Ciudad de los adioses, invernal, cilo gris
donde la hora impalpable amanece
con un monótono color ya repetido.
Hay quien intenta, junto a los muros
de sus turbias esquinas silenciosas,
descubrir la hermosura secreta por el aire
ante la madrugada en el recuerdo
de un día que no ha sido.
Así, un momento, ligera, alada
te vi en embeleso cruzar.
Déja que la memoria reviva en llamas.
Ahora, mientras mi mano escribe,
o entonces, cuando
el amanecer sobre tu imagen era
no si de realidad o beso, sino de luz, sino de sueño.

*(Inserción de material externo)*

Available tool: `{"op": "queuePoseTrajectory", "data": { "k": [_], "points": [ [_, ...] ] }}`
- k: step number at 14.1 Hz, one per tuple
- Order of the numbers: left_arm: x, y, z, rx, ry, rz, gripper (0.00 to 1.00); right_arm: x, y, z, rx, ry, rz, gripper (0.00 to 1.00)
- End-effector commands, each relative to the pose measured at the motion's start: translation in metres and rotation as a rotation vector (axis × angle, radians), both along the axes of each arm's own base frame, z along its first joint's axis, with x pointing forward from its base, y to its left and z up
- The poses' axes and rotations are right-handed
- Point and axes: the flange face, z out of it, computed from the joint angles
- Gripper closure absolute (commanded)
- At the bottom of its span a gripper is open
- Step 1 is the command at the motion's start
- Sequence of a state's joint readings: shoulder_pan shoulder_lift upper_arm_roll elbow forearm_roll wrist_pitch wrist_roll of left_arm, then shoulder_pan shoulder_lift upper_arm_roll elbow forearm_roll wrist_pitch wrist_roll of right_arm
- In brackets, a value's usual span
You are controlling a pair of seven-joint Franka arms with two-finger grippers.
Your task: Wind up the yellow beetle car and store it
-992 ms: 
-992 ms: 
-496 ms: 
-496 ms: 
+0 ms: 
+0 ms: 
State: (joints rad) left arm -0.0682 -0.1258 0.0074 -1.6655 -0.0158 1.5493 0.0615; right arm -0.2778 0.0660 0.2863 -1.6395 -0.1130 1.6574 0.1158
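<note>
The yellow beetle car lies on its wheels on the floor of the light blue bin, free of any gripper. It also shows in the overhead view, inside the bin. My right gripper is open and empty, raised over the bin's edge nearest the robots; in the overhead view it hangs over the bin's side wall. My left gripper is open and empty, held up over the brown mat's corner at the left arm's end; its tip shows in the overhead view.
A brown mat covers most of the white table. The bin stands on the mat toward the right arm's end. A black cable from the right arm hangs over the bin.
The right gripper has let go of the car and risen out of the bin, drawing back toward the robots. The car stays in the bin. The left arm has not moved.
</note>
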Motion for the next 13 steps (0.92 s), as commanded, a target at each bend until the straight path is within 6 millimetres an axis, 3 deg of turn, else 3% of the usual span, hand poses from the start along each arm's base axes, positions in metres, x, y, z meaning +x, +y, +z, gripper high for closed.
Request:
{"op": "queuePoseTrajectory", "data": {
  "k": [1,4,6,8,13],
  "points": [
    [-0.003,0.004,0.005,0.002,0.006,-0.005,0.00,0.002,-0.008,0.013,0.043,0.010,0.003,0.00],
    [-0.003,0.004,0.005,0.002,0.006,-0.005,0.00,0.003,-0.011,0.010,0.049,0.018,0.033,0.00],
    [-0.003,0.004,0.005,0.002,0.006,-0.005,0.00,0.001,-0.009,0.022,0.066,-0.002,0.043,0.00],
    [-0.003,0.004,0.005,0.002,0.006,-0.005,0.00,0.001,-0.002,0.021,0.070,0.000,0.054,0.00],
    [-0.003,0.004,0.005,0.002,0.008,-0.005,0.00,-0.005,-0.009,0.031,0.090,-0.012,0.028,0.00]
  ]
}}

Si en otra lívida alborada atravesaras
un nuevo escalofrío,
si regresaras en otra claridad desierta,
tú misma, cuerpo o ráfaga desnuda
de otro espacio no mío, cálido y solar.
Borrosas calles y llovizna oscura.
Nada sino mi sed, mi desvelo,
nadie sino la voz del entresueño,
nada, final, sino
un eterno encantamiento frío:
terror que lentamente
se entreabre, gesto, belleza cruel
que pasa apenas, fugitiva, sólo al lado un instante,
por entre los adioses,
oh tánta luz en nubes de otro invisible mundo.